I’ve overheard the conversations between her and King Gerar, her demands that he send me away.
“Well?”
“His Royal Highness was feverish, ma’am.” I clutch my hands before me. “He needed medicine, and there was no way to get him back into the castle unseen. Helos treated him.”
“All the way to the door, I hear.”
Violet’s eyes could cut through bone, but I keep my expression neutral. “He’s a healer, ma’am. His Royal Highness asked him to come.”

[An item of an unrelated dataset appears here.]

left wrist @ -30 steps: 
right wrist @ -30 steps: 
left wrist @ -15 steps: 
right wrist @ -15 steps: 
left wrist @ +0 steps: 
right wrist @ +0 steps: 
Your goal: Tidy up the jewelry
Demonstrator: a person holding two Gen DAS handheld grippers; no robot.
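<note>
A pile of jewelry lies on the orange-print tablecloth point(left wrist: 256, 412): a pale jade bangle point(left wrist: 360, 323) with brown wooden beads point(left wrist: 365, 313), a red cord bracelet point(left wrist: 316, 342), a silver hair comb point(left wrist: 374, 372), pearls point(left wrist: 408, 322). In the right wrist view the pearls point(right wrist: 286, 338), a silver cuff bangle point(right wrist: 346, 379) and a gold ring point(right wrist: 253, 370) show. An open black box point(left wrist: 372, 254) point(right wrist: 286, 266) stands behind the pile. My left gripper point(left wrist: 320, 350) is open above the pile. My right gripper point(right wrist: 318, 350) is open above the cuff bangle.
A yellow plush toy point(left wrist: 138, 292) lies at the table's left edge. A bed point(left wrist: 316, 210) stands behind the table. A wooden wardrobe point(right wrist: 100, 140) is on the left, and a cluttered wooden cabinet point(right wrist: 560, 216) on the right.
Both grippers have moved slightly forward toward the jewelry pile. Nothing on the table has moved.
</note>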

She lets us stand in silence for another few moments. One of her questioning tactics. By now I’m familiar with it, but still it takes all of my concentration to remain motionless under her stare, to ignore my prickling skin. Though Violet will not inherit the throne for many years yet, the influence she maintains in court is growing stronger by the week. Once she turns twenty-five this winter and begins her first solo tour of the kingdom, that influence is sure to extend to the people as well.
She frowns slightly.
“Rora,” King Gerar says at last. “There is a matter we need to discuss.”
My stomach hits the floor. “Please, sir. Don’t dismiss me. It won’t happen again.”
King Gerar gives me a searching look, as if he can read my emotions in spite of the effort I make to dampen them. “Dismiss you? No, child. I have an assignment for you.”
Relief. Breathtaking solace, trickling through my bones like a stream over stones. I have never known him to lie. “I’ll do what you need me to do, sir,” I tell him earnestly.
His smile is no more than a flicker, there and gone in an instant. “Almost every week now, my people are dying from this malady.” He pauses, as if to see if I’ll contradict him. I don’t. “I had hoped our healers would have found an antidote by now. But nothing they have tried has worked, and now you say my son is dying, too.”